• _PROBLEM_: Every entry is to be reproduced word for word, but the images are not.
#### MATERIAL PROVIDED ####
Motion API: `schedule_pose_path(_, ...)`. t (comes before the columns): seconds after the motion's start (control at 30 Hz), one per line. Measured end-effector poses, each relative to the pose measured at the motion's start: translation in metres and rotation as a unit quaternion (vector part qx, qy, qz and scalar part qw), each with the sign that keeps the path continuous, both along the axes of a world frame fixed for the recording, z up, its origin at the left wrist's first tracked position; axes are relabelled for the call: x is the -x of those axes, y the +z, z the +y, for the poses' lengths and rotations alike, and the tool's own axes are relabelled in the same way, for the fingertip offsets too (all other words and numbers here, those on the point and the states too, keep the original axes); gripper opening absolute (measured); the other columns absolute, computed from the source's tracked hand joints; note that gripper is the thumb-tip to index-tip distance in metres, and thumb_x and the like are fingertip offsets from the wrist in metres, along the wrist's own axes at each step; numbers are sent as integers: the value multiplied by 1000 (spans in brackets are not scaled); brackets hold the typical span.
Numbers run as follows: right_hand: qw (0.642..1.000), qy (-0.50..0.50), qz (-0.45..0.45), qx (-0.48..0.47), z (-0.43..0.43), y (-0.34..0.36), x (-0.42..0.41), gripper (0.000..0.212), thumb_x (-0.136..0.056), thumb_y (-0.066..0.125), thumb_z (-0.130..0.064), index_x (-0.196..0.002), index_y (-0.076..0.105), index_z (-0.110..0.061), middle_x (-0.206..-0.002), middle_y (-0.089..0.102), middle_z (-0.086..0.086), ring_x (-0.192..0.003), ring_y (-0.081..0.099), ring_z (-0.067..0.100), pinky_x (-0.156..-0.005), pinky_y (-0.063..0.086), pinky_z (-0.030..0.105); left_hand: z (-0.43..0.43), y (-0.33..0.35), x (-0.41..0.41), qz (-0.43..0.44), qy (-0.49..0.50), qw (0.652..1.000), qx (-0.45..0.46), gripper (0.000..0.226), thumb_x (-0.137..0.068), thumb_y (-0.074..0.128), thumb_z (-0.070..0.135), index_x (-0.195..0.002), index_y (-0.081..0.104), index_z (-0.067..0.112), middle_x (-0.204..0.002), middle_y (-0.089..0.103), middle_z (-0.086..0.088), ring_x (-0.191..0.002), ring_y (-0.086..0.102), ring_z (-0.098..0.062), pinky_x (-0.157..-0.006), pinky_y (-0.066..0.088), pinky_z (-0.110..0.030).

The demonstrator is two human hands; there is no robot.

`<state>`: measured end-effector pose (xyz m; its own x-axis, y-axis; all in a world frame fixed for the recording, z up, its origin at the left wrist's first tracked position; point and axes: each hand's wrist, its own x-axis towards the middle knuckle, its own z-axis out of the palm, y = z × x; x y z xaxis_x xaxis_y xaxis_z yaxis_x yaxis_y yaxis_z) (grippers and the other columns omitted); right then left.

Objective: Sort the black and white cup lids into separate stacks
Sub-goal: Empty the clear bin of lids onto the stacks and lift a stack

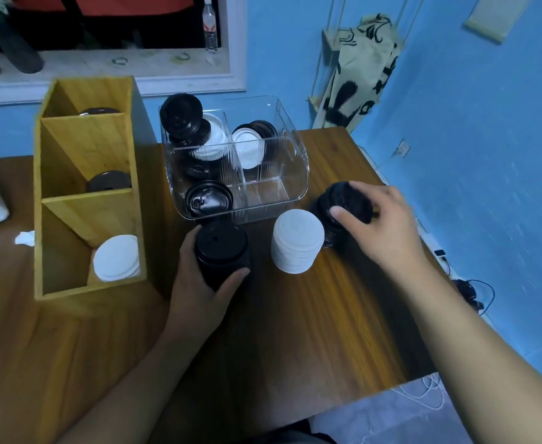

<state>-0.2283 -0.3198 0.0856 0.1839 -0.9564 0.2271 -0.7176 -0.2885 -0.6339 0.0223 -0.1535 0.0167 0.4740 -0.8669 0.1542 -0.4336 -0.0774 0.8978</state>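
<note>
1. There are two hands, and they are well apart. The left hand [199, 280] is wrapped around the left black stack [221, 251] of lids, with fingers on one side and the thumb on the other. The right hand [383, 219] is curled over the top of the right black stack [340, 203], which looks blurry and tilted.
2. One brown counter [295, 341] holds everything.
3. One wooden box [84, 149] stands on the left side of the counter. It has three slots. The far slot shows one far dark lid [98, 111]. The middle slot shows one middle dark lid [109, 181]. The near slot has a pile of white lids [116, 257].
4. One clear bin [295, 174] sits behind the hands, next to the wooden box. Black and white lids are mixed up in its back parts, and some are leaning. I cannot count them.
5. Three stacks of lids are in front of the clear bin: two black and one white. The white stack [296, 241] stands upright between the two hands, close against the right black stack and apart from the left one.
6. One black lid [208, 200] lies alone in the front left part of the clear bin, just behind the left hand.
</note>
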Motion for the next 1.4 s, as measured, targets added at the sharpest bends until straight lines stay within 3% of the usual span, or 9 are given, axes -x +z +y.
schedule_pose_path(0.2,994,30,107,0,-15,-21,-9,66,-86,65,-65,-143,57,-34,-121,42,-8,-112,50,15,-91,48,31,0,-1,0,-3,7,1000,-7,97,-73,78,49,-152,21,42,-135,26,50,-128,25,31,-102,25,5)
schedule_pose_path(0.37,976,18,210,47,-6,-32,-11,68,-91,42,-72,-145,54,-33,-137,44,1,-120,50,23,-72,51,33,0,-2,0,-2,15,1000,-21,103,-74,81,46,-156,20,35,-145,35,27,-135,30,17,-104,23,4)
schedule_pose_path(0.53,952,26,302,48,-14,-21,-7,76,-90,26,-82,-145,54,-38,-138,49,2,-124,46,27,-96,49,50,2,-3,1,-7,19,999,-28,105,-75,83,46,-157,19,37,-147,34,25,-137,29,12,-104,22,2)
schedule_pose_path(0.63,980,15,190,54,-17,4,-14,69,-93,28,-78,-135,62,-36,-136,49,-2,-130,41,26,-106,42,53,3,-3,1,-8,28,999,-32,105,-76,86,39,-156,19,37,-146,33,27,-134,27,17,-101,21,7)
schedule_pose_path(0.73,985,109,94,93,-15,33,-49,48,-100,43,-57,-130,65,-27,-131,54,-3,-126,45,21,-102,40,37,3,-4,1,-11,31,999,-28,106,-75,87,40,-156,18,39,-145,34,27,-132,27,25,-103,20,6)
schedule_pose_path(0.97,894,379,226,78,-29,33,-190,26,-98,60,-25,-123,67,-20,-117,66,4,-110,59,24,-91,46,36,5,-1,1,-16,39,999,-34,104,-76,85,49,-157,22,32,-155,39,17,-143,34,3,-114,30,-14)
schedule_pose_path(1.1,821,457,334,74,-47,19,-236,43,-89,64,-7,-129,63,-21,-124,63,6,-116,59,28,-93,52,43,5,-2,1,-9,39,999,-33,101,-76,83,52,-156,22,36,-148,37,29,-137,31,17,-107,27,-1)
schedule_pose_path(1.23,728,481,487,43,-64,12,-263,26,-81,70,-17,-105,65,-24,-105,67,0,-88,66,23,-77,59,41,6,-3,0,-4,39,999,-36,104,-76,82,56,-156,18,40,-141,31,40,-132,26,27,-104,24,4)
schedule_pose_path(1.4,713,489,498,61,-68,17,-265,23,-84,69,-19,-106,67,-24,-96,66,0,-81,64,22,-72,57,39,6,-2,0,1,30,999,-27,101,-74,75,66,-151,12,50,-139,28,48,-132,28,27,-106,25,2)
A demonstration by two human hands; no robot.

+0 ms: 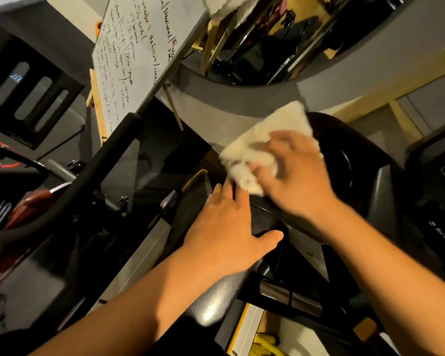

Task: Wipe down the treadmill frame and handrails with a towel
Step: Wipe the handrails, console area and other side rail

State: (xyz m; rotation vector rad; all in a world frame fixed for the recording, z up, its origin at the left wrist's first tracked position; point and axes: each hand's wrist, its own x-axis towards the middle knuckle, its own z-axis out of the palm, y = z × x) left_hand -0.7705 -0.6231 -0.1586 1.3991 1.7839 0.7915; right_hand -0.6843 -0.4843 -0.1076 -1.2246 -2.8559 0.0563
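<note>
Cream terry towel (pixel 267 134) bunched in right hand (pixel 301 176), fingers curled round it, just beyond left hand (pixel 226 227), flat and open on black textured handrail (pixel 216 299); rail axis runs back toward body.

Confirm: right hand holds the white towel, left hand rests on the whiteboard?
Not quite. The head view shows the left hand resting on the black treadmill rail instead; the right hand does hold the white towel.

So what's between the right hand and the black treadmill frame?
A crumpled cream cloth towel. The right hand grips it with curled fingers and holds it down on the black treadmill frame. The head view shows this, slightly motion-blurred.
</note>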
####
• _ANSWER_:
Motion API: `schedule_pose_path(_, ...)`. t (comes before the columns): seconds after the motion's start (control at 30 Hz), one per line. Measured end-effector poses, each relative to the pose measured at the motion's start: translation in metres and rotation as a unit quaternion (vector part qx, qy, qz and scalar part qw), each with the sign that keeps the path continuous, both along the axes of a world frame fixed for the recording, z up, its origin at the left wrist's first tracked position; axes are relabelled for the call: x is the -x of those axes, y the +z, z the +y, for the poses' lengths and rotations alike, and the tool's own axes are relabelled in the same way, for the fingertip offsets too (all other words and numbers here, those on the point and the states too, keep the original axes); gripper opening absolute (measured); the other columns absolute, computed from the source's tracked hand joints; note that gripper is the thumb-tip to index-tip distance in metres, and thumb_x and the like are fingertip offsets from the wrist in metres, along the wrist's own axes at each step; numbers are sent as integers: the value multiplied by 1000 (spans in brackets are not scaled); brackets hold the typical span.
Numbers run as follows: right_hand: qw (0.642..1.000), qy (-0.50..0.50), qz (-0.45..0.45), qx (-0.48..0.47), z (-0.43..0.43), y (-0.34..0.36), x (-0.42..0.41), gripper (0.000..0.212), thumb_x (-0.136..0.056), thumb_y (-0.066..0.125), thumb_z (-0.130..0.064), index_x (-0.196..0.002), index_y (-0.076..0.105), index_z (-0.110..0.061), middle_x (-0.206..-0.002), middle_y (-0.089..0.102), middle_z (-0.086..0.086), ring_x (-0.192..0.003), ring_y (-0.081..0.099), ring_z (-0.067..0.100), pinky_x (-0.156..-0.005), pinky_y (-0.063..0.086), pinky_z (-0.030..0.105); left_hand: z (-0.43..0.43), y (-0.33..0.35), x (-0.41..0.41), qz (-0.43..0.44), qy (-0.49..0.50), qw (0.652..1.000), qx (-0.45..0.46), gripper (0.000..0.226), thumb_x (-0.137..0.068), thumb_y (-0.074..0.128), thumb_z (-0.070..0.135), index_x (-0.195..0.002), index_y (-0.081..0.104), index_z (-0.067..0.112), middle_x (-0.204..0.002), middle_y (-0.089..0.103), middle_z (-0.086..0.088), ring_x (-0.191..0.002), ring_y (-0.086..0.102), ring_z (-0.098..0.062), pinky_x (-0.157..-0.006), pinky_y (-0.066..0.088), pinky_z (-0.110..0.030).

The demonstrator is two human hands; there is no robot.

`<state>`: measured end-effector pose (xyz m; its own x-axis, y-axis; all in a world frame fixed for the recording, z up, its origin at the left wrist's first tracked position; point and axes: each hand's wrist, its own x-axis towards the middle knuckle, its own z-axis out of the palm, y = z × x; x y z xaxis_x xaxis_y xaxis_z yaxis_x yaxis_y yaxis_z) (grippers and the other columns omitted); right then left.

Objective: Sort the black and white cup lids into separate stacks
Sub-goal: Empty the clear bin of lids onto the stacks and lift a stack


<state>-0.2283 -0.3198 0.0856 0.1839 -0.9564 0.2271 -0.7176 -0.2885 -0.6339 0.0223 -0.1535 0.0167 0.4740 -0.8669 0.1542 -0.4336 -0.0774 0.8978</state>
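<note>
1. There are two hands, and they are well apart. The left hand [199, 280] is wrapped around the left black stack [221, 251] of lids, with fingers on one side and the thumb on the other. The right hand [383, 219] is curled over the top of the right black stack [340, 203], which looks blurry and tilted.
2. One brown counter [295, 341] holds everything.
3. One wooden box [84, 149] stands on the left side of the counter. It has three slots. The far slot shows one far dark lid [98, 111]. The middle slot shows one middle dark lid [109, 181]. The near slot has a pile of white lids [116, 257].
4. One clear bin [295, 174] sits behind the hands, next to the wooden box. Black and white lids are mixed up in its back parts, and some are leaning. I cannot count them.
5. Three stacks of lids are in front of the clear bin: two black and one white. The white stack [296, 241] stands upright between the two hands, close against the right black stack and apart from the left one.
6. One black lid [208, 200] lies alone in the front left part of the clear bin, just behind the left hand.
</note>
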Motion for the next 1.4 s, as measured, targets added at the sharpest bends until straight lines stay within 3% of the usual span, or 9 are given, axes -x +z +y.
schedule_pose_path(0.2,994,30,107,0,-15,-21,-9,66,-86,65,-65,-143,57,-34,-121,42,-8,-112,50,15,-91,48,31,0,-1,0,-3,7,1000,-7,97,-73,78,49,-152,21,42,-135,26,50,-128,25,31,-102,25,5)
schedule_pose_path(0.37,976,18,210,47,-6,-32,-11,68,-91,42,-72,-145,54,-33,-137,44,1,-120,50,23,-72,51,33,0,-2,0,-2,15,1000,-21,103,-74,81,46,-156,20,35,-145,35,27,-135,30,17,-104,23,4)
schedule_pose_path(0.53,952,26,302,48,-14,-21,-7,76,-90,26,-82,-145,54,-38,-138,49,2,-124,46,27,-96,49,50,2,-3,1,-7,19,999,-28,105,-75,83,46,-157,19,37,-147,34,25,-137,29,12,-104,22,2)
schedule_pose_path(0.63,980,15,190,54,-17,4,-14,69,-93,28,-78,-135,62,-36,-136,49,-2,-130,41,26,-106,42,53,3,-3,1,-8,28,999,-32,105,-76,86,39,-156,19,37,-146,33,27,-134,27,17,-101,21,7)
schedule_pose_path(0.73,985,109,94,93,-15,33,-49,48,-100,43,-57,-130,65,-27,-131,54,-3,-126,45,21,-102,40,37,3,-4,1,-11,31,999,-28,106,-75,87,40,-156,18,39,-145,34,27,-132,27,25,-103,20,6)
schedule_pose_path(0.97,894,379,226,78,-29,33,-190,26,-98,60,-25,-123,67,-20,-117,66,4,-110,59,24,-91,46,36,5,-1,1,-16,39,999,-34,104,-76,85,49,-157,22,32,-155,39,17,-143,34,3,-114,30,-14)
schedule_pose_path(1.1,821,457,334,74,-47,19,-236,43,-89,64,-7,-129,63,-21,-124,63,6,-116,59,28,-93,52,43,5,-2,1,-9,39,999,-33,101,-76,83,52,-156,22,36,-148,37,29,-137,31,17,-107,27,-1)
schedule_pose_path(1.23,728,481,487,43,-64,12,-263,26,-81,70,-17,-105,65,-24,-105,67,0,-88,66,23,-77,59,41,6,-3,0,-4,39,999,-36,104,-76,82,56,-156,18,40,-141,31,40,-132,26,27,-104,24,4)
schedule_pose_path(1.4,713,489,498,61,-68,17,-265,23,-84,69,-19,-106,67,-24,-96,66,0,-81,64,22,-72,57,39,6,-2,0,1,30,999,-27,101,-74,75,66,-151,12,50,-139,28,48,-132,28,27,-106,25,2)
A demonstration by two human hands; no robot.

+0 ms: 

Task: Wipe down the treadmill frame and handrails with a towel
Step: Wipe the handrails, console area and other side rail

State: (xyz m; rotation vector rad; all in a world frame fixed for the recording, z up, its origin at the left wrist's first tracked position; point and axes: each hand's wrist, its own x-axis towards the middle knuckle, its own z-axis out of the palm, y = z × x) left_hand -0.7705 -0.6231 -0.1586 1.3991 1.7839 0.7915; right_hand -0.6843 -0.4843 -0.1076 -1.2246 -2.8559 0.0563
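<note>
Cream terry towel (pixel 267 134) bunched in right hand (pixel 301 176), fingers curled round it, just beyond left hand (pixel 226 227), flat and open on black textured handrail (pixel 216 299); rail axis runs back toward body.

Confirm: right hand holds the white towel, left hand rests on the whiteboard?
Not quite. The head view shows the left hand resting on the black treadmill rail instead; the right hand does hold the white towel.

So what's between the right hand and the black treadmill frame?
A crumpled cream cloth towel. The right hand grips it with curled fingers and holds it down on the black treadmill frame. The head view shows this, slightly motion-blurred.
</note>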

The answer requires no additions.